== What the task asks ==
Return only what lies between the first line of the entries and the line containing "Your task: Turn", both lines included.

== Raw data ==
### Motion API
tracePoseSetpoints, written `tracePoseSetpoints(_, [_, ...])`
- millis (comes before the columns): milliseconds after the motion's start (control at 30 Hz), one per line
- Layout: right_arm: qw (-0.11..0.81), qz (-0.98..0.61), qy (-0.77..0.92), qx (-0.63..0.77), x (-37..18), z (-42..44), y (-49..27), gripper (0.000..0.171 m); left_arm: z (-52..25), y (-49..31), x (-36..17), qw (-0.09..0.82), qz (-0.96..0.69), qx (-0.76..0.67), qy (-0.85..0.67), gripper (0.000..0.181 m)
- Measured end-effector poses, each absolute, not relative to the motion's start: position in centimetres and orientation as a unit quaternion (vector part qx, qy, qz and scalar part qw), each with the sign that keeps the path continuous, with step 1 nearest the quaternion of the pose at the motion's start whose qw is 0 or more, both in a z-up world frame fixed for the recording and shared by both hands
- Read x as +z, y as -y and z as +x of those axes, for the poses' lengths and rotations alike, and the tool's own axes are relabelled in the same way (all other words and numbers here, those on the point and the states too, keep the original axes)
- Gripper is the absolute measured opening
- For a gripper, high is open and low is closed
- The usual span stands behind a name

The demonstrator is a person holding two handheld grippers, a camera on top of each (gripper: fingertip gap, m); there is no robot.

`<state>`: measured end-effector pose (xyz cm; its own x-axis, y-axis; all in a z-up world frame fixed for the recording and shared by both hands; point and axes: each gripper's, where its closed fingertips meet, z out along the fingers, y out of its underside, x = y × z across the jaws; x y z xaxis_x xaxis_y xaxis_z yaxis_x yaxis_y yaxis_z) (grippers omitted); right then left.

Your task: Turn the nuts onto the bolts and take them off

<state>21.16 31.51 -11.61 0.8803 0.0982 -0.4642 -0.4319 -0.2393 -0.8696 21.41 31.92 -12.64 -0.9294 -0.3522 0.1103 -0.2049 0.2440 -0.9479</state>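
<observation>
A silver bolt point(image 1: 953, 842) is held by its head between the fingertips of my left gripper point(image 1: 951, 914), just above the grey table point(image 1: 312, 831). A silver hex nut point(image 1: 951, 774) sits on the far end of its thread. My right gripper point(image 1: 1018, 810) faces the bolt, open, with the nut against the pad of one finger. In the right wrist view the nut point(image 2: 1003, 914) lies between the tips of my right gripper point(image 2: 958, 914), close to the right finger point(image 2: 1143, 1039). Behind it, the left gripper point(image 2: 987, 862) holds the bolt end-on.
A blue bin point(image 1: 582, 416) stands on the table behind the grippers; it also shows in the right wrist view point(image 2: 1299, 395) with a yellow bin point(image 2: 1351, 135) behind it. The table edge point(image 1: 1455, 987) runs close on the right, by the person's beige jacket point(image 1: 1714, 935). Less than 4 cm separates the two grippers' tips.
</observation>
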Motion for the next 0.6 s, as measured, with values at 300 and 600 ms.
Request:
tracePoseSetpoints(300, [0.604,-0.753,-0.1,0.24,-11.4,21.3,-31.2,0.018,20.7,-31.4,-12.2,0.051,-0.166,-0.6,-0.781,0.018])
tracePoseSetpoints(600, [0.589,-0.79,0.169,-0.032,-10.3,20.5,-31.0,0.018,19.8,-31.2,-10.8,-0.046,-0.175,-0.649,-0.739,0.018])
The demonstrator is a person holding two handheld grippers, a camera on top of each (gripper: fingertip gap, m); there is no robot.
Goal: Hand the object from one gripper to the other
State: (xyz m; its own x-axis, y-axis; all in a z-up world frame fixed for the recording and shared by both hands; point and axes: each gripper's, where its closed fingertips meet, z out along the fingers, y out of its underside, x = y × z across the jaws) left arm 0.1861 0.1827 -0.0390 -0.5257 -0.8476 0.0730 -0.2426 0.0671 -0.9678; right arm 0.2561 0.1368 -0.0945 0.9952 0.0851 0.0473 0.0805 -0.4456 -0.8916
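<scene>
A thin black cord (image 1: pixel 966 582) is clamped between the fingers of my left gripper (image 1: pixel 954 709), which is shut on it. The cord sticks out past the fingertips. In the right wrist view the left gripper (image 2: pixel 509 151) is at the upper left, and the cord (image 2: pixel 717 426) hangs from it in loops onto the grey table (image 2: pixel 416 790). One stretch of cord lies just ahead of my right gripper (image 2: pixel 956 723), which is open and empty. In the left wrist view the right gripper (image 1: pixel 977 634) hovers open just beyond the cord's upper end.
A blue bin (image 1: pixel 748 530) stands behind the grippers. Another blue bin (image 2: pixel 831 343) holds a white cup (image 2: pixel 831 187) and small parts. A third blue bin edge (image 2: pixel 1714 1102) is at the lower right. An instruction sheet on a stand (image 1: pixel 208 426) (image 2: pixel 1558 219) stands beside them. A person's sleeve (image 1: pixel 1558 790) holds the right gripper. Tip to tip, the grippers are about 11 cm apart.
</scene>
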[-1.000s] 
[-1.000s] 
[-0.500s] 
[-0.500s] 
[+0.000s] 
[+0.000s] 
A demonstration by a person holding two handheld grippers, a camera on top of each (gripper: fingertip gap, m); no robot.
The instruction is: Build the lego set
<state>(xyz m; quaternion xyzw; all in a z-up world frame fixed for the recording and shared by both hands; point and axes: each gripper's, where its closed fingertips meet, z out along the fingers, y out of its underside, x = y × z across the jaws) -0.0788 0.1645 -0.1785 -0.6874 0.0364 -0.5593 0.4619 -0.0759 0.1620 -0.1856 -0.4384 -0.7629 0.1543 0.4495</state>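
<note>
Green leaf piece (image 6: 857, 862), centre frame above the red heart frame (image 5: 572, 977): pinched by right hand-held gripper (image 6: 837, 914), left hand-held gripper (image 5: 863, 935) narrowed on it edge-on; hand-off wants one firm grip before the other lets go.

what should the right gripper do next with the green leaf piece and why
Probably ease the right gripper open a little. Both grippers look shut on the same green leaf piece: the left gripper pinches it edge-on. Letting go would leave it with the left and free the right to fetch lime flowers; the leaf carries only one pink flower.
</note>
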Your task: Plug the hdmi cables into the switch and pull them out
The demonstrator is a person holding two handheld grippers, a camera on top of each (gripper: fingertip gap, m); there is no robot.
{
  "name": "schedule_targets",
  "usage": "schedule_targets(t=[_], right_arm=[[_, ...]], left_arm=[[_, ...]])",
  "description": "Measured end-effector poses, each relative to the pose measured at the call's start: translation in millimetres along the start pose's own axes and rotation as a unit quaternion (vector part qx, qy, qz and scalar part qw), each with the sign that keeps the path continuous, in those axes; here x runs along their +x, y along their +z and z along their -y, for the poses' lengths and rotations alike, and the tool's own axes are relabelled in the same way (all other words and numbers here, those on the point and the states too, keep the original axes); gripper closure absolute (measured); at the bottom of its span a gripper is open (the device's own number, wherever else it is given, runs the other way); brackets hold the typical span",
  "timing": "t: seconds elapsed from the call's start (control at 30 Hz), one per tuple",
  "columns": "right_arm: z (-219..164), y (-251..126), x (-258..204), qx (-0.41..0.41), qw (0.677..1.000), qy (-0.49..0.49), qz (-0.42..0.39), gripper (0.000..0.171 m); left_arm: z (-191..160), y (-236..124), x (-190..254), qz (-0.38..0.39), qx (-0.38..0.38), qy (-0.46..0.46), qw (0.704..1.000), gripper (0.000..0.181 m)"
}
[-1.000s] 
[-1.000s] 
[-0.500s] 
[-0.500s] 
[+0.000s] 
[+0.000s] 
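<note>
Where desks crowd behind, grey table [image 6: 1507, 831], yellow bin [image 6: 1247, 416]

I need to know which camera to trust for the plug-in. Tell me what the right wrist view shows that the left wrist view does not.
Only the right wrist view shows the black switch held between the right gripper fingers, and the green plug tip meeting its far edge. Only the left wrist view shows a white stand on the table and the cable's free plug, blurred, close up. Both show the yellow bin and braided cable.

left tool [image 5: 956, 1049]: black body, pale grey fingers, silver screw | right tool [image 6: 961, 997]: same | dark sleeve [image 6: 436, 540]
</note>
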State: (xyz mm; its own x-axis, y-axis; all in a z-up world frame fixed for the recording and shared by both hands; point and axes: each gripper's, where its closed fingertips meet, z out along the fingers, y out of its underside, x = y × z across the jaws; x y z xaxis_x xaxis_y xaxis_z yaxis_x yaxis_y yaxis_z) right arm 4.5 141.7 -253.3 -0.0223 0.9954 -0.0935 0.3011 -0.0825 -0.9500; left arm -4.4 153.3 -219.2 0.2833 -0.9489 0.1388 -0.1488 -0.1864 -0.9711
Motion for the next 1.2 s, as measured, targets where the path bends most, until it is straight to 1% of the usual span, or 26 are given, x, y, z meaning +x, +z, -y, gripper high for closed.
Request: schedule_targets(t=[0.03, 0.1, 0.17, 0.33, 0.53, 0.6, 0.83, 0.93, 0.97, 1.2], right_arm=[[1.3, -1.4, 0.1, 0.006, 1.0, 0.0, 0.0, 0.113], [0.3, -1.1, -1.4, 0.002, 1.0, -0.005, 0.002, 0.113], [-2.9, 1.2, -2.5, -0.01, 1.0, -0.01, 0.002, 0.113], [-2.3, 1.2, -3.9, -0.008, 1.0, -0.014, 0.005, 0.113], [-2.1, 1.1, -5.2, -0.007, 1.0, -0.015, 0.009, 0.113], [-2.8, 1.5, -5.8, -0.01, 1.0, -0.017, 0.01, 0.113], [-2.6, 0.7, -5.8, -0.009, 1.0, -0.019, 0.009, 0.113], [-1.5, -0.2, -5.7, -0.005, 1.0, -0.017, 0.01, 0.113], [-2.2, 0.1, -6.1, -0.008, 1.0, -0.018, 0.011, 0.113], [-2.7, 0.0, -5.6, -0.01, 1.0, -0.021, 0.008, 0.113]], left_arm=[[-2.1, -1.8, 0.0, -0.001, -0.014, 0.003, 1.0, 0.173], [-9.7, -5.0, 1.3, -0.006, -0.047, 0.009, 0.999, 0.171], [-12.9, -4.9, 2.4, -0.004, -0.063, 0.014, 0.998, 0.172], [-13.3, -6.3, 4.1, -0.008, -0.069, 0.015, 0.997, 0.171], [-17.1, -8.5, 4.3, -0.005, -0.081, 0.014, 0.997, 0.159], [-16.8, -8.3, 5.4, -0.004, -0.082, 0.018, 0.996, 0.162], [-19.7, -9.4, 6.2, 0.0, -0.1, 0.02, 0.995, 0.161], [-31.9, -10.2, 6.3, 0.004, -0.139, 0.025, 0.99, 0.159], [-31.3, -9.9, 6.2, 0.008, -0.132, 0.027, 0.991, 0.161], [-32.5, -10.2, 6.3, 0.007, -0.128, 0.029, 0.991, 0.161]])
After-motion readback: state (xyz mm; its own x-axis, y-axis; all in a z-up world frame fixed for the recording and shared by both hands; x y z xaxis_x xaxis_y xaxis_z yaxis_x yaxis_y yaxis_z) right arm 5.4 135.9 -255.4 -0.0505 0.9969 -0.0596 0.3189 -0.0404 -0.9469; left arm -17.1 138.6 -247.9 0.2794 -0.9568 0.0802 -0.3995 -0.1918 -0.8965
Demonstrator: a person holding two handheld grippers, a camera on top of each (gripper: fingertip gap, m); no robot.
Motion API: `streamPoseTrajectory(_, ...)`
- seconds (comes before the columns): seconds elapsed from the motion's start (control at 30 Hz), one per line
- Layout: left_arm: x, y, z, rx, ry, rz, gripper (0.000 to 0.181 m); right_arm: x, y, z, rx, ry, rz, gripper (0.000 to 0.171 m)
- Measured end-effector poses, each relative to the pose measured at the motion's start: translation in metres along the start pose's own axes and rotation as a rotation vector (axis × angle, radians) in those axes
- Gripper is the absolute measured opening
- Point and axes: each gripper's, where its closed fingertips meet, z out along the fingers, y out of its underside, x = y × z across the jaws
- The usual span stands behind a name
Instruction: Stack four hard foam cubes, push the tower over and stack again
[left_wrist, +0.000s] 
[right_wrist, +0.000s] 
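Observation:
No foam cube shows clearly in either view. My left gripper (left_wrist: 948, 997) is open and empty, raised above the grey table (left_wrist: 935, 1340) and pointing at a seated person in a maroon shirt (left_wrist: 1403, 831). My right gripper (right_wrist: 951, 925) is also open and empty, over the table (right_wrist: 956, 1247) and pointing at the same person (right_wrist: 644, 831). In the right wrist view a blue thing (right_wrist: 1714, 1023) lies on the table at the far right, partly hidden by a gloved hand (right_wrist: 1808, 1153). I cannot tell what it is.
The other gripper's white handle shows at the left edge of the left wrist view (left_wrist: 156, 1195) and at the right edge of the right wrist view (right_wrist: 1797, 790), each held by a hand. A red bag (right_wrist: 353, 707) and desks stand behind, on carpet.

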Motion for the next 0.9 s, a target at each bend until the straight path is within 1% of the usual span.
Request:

== Response ==
### Motion API
tracePoseSetpoints, written `tracePoseSetpoints(_, [_, ...])`
- millis (comes before the columns): milliseconds after the motion's start (control at 30 Hz), one per line
- Layout: right_arm: qw (-0.11..0.81), qz (-0.98..0.61), qy (-0.77..0.92), qx (-0.63..0.77), x (-37..18), z (-42..44), y (-49..27), gripper (0.000..0.171 m); left_arm: z (-52..25), y (-49..31), x (-36..17), qw (-0.09..0.82), qz (-0.96..0.69), qx (-0.76..0.67), qy (-0.85..0.67), gripper (0.000..0.181 m)
- Measured end-effector poses, each absolute, not relative to the motion's start: position in centimetres and orientation as a unit quaternion (vector part qx, qy, qz and scalar part qw), each with the sign that keeps the path continuous, with step 1 nearest the quaternion of the pose at the motion's start whose qw is 0 or more, both in a z-up world frame fixed for the recording and shared by both hands
- Read x as +z, y as -y and z as +x of those axes, for the poses' lengths and rotations alike, and the tool's own axes are relabelled in the same way (all other words and numbers here, those on the point and the states too, keep the original axes)
- Gripper is the absolute measured opening
- For a gripper, high is open and low is closed
- The usual span stands behind a name

The demonstrator is a person holding two handheld grippers, a camera on top of each (gripper: fingertip gap, m); there is no robot.

`<state>`: measured end-effector pose (xyz cm; its own x-axis, y-axis; all in a z-up world frame fixed for the recording and shared by both hands; point and axes: each gripper's, where its closed fingertips meet, z out along the fingers, y out of its underside, x = y × z across the jaws; x y z xaxis_x xaxis_y xaxis_z yaxis_x yaxis_y yaxis_z) (grippers omitted); right then left.

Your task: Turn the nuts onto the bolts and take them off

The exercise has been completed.